Laboratory Research: 2nd Prize
Project Title: "RSV Infection Exacerbates Antigen-Induced Airway Eosinophilia in Mice," Liliana Moreno, Maryna Eichelberger, and Marsha Wills-Karp
Viral infections have been shown to exacerbate allergic airway responses in susceptible individuals. In order to determine the effects of coincident viral infection on the development of allergic responses in mice (A/J) previously determined to be susceptible to such responses, we sensitized mice with PBS or allergen (OVA) (10ug) two weeks prior to intranasal challenge with virus alone (106 PFU), virus + OVA (1.5 % solution, 50 ul PBS), OVA alone or PBS alone. At the peak of viral infection on day four, we measured airway reactivity (AHR) to i.v. acethyoline (50 ug/kg), conducted bronchoalveolar lavage (BAL), collected lymph nodes for enumeration of CD4, DC8, and B cells by flow cytometry, and lungs were taken for histology analysis. We found that ova-challenge induced significant increases in AHR, concomitant with increases in BAL eosinophils and lymphocytes when compared to PBS-controls. Viral infection alone induced significant elevations in BAL macrophages and lymphocytes, with no effect on eosinophils, and resulted in increasing in lymph node DC8 positive cells. Viral induced airway hyperreactivity, reduced antigen-induced elevations in mucus containing cells in the lungs, and Interleukin-13 levels in the murine airway. These studies indicate that viral infection coincident with allergen exposure exacerbates some parameters of the allergic response, but diminished others, in genetically susceptible mice. In summary, the interaction between RSV and antigen is complex, and more studies need to be done to elucidate the role of RSV as a risk factor in the development of the allergic response.

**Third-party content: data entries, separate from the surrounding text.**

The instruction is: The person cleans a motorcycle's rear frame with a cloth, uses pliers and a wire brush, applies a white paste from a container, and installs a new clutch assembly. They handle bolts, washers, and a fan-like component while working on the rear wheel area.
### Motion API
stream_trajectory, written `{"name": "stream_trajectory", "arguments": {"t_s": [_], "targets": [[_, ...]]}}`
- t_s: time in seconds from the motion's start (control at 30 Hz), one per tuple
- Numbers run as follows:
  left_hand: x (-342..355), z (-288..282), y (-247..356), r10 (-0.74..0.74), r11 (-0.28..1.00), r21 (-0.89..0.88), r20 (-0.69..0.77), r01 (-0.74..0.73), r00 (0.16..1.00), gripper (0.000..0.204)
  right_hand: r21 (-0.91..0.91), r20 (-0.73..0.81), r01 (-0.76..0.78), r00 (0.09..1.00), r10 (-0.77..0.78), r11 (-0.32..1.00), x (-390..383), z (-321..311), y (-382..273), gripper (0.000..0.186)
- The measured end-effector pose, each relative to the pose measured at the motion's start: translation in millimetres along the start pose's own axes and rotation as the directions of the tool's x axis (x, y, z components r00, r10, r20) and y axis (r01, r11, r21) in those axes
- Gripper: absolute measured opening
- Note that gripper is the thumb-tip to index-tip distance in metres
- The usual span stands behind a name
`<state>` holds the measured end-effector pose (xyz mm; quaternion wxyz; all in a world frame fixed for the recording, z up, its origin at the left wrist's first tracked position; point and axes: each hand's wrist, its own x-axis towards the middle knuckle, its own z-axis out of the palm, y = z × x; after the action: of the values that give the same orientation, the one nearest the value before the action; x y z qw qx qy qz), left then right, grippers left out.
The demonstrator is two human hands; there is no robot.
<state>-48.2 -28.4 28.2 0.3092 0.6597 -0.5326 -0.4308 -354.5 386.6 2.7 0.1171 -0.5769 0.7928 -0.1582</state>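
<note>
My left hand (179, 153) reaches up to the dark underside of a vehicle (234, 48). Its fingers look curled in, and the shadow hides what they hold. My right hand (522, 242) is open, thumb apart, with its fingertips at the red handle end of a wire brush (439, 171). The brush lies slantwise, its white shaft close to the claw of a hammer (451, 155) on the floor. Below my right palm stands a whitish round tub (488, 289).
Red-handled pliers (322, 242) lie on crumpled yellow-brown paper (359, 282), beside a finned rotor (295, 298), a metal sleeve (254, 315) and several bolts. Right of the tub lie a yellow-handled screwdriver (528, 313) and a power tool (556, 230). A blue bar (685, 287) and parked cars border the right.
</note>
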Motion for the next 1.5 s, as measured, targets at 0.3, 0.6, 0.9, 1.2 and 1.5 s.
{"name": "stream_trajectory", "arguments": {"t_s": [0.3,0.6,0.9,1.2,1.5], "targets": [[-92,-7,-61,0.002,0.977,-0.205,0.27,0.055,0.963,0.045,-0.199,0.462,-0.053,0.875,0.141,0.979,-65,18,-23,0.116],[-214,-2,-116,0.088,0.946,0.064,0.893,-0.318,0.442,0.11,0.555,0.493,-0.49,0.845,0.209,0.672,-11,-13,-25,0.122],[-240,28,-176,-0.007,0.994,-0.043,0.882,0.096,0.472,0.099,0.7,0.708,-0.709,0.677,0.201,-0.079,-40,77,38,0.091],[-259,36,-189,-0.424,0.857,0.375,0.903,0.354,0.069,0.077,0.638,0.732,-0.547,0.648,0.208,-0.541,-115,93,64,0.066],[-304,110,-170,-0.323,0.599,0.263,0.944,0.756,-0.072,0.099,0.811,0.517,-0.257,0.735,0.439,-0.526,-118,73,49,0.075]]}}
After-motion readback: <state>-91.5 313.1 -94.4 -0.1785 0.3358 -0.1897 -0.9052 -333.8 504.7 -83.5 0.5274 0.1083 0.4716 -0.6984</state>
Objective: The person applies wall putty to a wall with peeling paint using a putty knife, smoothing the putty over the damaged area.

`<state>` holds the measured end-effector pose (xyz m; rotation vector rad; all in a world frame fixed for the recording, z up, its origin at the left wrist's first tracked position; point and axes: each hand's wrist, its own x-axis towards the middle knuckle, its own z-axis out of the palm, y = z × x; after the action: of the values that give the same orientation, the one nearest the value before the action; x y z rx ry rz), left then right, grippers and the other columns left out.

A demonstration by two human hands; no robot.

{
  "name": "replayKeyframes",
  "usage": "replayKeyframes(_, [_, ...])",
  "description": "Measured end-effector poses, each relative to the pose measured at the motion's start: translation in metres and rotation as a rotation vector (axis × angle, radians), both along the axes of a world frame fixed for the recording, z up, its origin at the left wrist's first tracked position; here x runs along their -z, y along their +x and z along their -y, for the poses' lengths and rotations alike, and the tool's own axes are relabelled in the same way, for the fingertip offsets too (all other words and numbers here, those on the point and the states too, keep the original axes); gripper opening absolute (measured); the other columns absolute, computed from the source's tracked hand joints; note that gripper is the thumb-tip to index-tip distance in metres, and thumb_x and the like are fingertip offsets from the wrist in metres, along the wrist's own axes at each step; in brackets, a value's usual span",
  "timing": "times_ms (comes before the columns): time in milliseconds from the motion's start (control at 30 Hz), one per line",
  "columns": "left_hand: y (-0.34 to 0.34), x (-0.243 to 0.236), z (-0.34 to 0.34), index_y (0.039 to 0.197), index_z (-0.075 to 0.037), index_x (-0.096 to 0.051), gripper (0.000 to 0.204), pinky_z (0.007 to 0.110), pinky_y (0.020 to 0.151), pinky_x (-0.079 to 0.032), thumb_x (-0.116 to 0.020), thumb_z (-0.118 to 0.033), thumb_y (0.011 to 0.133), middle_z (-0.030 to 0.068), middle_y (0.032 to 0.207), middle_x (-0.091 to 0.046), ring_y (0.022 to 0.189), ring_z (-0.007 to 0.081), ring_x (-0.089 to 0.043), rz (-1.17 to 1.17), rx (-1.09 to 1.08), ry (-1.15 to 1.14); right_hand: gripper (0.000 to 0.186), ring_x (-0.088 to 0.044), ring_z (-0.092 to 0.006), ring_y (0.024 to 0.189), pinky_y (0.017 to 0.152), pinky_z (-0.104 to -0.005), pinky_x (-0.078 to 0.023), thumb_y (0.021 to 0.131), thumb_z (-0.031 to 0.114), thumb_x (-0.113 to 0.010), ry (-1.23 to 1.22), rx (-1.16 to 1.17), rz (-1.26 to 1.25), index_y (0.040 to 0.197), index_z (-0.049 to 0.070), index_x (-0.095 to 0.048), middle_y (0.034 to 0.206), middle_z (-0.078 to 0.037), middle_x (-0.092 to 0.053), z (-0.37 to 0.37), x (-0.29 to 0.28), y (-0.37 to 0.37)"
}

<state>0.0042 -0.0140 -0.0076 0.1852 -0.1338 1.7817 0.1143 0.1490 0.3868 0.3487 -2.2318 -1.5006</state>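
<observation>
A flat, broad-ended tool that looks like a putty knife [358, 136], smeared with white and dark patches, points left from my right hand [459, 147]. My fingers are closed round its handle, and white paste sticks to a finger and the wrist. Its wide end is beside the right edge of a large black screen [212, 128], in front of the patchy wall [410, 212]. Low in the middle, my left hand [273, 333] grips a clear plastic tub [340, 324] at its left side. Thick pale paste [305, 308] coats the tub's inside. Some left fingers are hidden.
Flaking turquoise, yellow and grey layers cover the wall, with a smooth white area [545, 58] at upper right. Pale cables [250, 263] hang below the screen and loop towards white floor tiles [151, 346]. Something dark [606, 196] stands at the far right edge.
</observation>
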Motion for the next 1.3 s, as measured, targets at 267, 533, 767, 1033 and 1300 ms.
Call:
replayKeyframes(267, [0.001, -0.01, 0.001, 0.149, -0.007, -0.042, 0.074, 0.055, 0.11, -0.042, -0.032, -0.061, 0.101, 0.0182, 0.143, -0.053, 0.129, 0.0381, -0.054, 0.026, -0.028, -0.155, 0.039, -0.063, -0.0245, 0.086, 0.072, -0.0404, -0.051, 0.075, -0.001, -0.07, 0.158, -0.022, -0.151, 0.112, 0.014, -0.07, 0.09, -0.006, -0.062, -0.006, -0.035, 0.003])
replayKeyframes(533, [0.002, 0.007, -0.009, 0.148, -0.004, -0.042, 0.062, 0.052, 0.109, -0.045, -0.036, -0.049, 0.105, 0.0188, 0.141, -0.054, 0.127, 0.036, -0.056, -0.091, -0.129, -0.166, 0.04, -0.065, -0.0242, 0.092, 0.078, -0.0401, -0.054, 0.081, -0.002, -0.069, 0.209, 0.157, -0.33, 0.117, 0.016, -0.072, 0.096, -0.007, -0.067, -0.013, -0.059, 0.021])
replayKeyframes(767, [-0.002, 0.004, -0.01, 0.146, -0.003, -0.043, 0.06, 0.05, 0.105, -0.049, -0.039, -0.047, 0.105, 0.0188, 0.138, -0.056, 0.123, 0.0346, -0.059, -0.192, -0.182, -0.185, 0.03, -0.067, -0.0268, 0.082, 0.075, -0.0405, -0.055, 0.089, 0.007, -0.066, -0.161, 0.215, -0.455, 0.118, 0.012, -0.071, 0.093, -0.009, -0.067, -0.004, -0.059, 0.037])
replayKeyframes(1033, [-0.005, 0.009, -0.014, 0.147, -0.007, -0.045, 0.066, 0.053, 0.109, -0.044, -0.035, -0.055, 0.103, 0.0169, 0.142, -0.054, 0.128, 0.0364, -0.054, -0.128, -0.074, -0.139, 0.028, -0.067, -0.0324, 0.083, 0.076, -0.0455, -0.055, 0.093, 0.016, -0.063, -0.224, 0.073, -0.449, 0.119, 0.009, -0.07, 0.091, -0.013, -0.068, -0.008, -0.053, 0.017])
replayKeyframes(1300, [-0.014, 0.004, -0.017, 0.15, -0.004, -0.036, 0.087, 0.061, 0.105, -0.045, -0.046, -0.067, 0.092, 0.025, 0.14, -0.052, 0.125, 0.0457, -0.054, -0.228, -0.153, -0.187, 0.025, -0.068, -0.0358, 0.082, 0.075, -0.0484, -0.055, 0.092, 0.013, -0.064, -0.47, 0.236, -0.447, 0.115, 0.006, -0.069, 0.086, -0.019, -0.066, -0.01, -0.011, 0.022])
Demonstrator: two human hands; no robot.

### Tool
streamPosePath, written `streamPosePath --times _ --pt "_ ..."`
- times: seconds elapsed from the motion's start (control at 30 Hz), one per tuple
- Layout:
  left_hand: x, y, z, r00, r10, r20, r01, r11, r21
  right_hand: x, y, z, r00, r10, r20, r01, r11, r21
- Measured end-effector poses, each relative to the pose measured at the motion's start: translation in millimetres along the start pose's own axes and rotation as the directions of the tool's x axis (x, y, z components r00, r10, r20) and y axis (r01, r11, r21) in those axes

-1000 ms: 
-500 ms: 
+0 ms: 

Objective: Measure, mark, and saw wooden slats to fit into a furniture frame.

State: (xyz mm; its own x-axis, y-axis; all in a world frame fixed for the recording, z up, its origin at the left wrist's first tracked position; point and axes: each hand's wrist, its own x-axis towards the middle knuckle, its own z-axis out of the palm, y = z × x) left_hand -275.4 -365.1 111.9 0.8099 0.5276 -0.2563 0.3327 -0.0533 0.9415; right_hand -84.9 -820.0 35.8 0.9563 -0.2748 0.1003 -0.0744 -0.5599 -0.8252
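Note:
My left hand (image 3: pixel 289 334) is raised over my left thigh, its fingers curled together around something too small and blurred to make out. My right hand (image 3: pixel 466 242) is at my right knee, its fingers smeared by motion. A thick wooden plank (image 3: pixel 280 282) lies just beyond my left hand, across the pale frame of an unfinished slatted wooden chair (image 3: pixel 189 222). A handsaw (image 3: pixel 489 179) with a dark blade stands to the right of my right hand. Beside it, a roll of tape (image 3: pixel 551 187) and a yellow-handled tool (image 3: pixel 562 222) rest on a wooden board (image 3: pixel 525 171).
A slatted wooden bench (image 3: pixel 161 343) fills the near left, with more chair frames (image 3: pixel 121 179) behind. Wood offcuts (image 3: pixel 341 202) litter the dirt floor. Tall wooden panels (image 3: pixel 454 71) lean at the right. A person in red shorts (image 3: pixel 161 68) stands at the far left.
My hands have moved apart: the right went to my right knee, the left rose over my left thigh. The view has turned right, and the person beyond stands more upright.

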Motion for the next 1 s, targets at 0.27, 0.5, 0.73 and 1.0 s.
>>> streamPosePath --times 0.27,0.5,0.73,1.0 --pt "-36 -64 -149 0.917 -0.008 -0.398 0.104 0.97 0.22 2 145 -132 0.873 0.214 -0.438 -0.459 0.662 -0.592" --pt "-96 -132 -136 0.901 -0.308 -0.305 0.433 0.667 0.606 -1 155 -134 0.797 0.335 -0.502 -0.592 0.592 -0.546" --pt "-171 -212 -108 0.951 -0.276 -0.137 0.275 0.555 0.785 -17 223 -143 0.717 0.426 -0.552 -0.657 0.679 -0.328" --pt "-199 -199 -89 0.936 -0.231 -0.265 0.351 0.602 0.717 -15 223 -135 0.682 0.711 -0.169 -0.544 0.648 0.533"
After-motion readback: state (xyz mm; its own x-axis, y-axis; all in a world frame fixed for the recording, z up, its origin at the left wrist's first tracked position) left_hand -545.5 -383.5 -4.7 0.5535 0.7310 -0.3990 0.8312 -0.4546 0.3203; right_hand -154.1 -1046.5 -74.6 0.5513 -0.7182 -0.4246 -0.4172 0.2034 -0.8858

Laboratory Research: 3rd Prize
Project Title: "Evaluation of HIV-1 DNA Vaccine"
Growing evidences have indicated that HIV-specific cytotoxic T lymphocytes (CTL) are important host defenses that limit viral replication after infection. DNA vaccination represent a novel strategy for inducing potent CD8+ CTL responses in vivo. Expression of HIV-1 structural proteins such as Gag by DNA vectors has been hampered by the stringent requirement of co-expression with other viral components, such as Rev and RRE. Furthermore, even with Rev and RRE, expression of HIV-1 Gag, Pol, or Env is negligible in murine cells. These problems have limited our ability to address a key issue of how to generate effective CTL response to Gag using a model. To overcome this problem, we have constructed several novel DNA expression vectors for evaluation of HIV-1 Gag Protein expression in primate and mouse cells and for generating immune response in mice after DNA vaccination. The DNA vectors described in this study will help to systematically evaluate the means to maximize induction of CTL response against HIV-1 Gag in the murine and other animal systems.